What the task requires
After finding the line with "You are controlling" in the entries below, retype exactly each line from there through the line with "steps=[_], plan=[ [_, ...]", including that final line.

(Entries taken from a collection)

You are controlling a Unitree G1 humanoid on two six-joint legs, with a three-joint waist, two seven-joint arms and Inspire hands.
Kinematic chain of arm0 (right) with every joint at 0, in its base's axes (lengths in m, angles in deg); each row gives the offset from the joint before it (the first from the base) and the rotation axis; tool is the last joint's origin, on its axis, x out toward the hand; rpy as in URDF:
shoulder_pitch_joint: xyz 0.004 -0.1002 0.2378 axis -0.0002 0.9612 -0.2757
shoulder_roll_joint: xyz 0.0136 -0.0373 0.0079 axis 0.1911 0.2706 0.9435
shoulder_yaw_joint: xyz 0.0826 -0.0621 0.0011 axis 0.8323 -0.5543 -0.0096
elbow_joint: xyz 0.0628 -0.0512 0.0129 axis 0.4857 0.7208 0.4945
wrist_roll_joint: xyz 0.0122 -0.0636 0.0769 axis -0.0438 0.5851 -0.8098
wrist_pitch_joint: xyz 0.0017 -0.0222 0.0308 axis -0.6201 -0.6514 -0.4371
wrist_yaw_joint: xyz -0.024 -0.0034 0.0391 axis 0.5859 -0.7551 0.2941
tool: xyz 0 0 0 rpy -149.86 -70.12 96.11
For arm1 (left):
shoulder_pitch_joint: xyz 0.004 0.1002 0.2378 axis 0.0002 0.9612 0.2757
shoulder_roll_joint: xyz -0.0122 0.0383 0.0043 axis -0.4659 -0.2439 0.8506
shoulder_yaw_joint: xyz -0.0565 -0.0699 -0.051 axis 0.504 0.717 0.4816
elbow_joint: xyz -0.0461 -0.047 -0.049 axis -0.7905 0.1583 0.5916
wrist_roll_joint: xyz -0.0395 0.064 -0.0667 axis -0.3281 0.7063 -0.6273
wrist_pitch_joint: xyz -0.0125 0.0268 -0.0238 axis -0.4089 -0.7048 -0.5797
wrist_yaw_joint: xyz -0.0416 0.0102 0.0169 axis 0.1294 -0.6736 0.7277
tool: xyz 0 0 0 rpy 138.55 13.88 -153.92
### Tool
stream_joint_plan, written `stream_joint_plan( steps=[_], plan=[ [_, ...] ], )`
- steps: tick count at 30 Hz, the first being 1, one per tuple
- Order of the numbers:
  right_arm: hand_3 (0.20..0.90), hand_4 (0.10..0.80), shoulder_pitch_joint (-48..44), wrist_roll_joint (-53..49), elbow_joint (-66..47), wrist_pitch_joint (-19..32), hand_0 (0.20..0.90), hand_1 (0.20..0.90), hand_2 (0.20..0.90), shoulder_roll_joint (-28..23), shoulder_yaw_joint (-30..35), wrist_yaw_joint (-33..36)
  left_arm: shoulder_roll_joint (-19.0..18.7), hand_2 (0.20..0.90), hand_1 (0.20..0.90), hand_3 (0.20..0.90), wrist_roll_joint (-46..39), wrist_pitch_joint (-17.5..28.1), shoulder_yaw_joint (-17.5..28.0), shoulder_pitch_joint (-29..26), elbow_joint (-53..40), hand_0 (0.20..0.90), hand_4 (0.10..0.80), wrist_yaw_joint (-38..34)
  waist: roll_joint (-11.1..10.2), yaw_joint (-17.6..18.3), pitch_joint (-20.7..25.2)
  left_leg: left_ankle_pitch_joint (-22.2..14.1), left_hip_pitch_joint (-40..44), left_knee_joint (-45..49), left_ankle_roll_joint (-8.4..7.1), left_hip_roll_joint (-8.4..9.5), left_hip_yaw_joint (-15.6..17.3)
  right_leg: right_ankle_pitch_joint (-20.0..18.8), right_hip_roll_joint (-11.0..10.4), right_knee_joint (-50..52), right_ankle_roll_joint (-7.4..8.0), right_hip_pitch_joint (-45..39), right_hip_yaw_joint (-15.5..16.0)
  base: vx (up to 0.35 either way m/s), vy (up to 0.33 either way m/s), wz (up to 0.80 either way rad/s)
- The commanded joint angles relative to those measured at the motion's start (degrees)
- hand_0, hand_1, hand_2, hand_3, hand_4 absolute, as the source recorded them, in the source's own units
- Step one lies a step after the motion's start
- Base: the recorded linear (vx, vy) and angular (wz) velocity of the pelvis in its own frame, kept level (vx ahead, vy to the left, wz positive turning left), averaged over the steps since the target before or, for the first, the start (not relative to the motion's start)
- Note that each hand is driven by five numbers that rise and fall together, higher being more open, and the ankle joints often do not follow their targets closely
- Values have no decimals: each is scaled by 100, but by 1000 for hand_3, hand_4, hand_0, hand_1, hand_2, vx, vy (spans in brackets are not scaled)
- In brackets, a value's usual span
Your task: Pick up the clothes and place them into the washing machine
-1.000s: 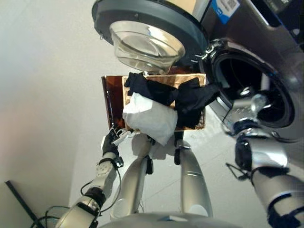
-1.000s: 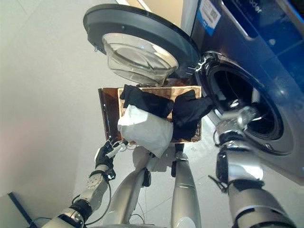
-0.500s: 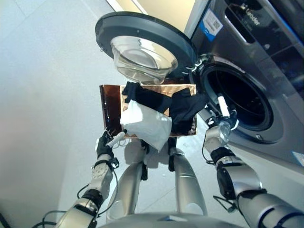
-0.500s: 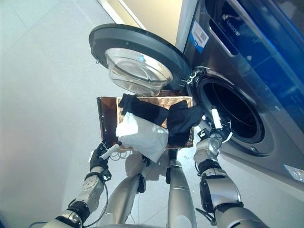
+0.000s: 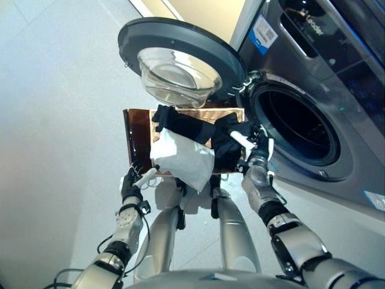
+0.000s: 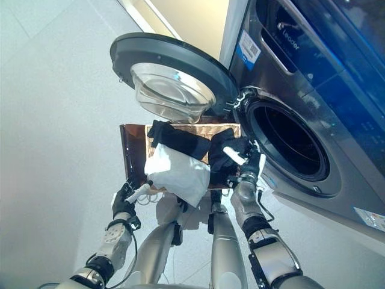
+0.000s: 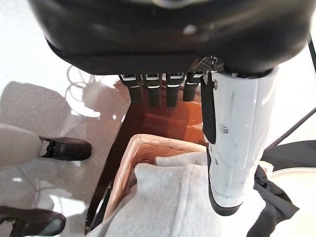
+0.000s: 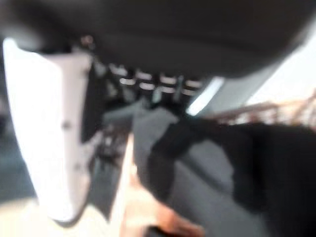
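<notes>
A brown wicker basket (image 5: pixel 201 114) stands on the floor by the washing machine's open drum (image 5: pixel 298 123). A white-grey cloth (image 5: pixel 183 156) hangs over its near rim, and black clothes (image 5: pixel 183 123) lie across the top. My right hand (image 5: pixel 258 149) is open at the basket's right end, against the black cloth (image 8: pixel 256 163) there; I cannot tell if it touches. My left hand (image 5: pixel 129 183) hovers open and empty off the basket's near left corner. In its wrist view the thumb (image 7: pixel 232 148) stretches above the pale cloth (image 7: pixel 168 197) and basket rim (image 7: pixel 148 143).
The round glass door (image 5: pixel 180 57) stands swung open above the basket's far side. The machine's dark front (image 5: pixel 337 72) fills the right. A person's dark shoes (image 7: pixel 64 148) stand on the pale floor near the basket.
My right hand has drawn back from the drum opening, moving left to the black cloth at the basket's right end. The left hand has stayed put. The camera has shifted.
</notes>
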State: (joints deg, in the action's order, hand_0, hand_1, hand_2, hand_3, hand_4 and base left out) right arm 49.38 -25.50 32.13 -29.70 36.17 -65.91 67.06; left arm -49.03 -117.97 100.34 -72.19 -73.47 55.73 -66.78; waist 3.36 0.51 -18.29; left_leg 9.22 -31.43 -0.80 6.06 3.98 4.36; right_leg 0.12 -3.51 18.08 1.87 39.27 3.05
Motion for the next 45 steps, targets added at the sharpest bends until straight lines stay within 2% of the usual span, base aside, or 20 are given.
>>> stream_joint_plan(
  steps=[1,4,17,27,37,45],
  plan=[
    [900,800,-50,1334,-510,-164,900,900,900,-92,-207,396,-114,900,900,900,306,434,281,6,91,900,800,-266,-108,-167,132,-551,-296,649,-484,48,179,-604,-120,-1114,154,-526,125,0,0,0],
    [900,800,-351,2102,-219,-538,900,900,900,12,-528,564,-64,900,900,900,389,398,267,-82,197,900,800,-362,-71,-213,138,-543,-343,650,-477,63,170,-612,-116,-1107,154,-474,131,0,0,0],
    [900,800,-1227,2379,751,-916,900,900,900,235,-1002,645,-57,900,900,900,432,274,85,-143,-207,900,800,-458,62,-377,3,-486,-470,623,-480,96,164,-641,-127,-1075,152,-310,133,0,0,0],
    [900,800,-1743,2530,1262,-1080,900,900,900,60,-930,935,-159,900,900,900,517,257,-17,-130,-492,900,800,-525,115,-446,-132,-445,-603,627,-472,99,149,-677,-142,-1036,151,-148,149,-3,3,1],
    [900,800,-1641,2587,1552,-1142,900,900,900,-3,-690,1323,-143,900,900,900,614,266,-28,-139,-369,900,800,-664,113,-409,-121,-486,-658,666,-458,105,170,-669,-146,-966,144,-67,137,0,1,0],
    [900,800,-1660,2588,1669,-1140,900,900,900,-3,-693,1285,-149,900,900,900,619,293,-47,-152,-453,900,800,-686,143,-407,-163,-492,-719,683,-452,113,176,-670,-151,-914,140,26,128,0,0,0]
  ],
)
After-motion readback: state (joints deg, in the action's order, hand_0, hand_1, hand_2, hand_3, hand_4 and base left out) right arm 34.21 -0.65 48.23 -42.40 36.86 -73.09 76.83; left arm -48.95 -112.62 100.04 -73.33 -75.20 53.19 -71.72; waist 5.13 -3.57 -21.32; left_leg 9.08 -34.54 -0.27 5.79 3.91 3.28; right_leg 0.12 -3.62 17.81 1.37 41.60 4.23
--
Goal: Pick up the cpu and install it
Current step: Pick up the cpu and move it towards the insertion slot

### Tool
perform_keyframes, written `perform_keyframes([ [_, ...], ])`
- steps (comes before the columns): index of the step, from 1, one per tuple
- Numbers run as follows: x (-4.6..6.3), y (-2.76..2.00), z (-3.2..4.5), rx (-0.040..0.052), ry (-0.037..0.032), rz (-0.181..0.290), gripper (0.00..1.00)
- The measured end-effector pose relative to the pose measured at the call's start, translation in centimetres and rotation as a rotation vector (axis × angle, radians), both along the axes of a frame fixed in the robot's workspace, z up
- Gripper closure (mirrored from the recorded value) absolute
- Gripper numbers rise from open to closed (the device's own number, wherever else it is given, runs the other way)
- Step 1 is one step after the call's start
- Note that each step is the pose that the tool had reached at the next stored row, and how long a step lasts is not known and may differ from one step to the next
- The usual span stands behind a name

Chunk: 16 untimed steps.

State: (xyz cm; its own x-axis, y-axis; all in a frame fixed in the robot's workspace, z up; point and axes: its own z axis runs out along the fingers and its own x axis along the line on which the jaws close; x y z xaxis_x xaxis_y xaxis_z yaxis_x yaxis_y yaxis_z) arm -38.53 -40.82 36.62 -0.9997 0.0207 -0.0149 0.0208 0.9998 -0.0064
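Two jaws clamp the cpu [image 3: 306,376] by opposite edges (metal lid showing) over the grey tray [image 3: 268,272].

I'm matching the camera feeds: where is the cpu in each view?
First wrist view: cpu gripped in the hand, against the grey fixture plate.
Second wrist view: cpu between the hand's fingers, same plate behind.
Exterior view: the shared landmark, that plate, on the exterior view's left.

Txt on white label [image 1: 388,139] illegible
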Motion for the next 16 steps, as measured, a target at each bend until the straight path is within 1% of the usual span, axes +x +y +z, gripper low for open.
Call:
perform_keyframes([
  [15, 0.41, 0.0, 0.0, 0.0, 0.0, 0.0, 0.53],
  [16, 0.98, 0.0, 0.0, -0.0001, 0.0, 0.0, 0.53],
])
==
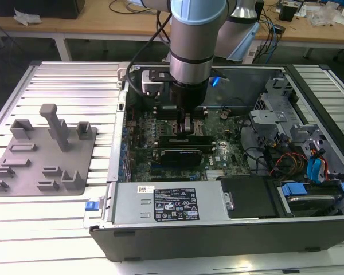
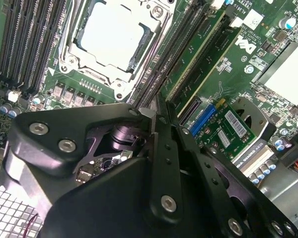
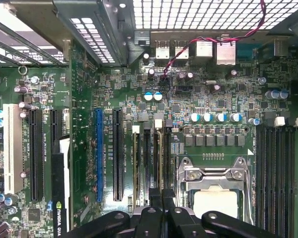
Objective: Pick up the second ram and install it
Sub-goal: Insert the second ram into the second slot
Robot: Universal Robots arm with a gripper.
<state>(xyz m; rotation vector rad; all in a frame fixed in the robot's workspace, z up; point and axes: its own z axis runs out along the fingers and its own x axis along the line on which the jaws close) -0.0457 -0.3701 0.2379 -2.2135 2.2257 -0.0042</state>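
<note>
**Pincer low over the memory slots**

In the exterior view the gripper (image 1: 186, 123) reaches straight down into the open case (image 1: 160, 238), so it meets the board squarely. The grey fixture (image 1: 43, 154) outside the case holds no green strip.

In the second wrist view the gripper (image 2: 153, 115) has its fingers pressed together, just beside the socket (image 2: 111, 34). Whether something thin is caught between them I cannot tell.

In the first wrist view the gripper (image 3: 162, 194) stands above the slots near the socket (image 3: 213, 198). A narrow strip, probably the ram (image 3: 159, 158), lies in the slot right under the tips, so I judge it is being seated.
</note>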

Problem solution
You are controlling a Unitree G1 humanoid on two six-joint legs, with a three-joint waist, two seven-joint arms and Inspire hands.
Kinematic chain of arm0 (right) with every joint at 0, in its base's axes (lengths in m, angles in deg); each row gives the offset from the joint before it (the first from the base) and the rotation axis; tool is the last joint's origin, on its axis, x out toward the hand; rpy as in URDF:
shoulder_pitch_joint: xyz 0.004 -0.1002 0.2378 axis -0.0002 0.9612 -0.2757
shoulder_roll_joint: xyz 0.0136 -0.0373 0.0079 axis 0.1911 0.2706 0.9435
shoulder_yaw_joint: xyz 0.0826 -0.0621 0.0011 axis 0.8323 -0.5543 -0.0096
elbow_joint: xyz 0.0628 -0.0512 0.0129 axis 0.4857 0.7208 0.4945
wrist_roll_joint: xyz 0.0122 -0.0636 0.0769 axis -0.0438 0.5851 -0.8098
wrist_pitch_joint: xyz 0.0017 -0.0222 0.0308 axis -0.6201 -0.6514 -0.4371
wrist_yaw_joint: xyz -0.024 -0.0034 0.0391 axis 0.5859 -0.7551 0.2941
tool: xyz 0 0 0 rpy -149.86 -70.12 96.11
For arm1 (left):
shoulder_pitch_joint: xyz 0.004 0.1002 0.2378 axis 0.0002 0.9612 0.2757
shoulder_roll_joint: xyz -0.0122 0.0383 0.0043 axis -0.4659 -0.2439 0.8506
shoulder_yaw_joint: xyz -0.0565 -0.0699 -0.051 axis 0.504 0.717 0.4816
elbow_joint: xyz -0.0461 -0.047 -0.049 axis -0.7905 0.1583 0.5916
wrist_roll_joint: xyz -0.0395 0.064 -0.0667 axis -0.3281 0.7063 -0.6273
wrist_pitch_joint: xyz -0.0125 0.0268 -0.0238 axis -0.4089 -0.7048 -0.5797
wrist_yaw_joint: xyz -0.0416 0.0102 0.0169 axis 0.1294 -0.6736 0.7277
tool: xyz 0 0 0 rpy 138.55 13.88 -153.92
### Tool
stream_joint_plan, written `stream_joint_plan( steps=[_], plan=[ [_, ...] ], )`

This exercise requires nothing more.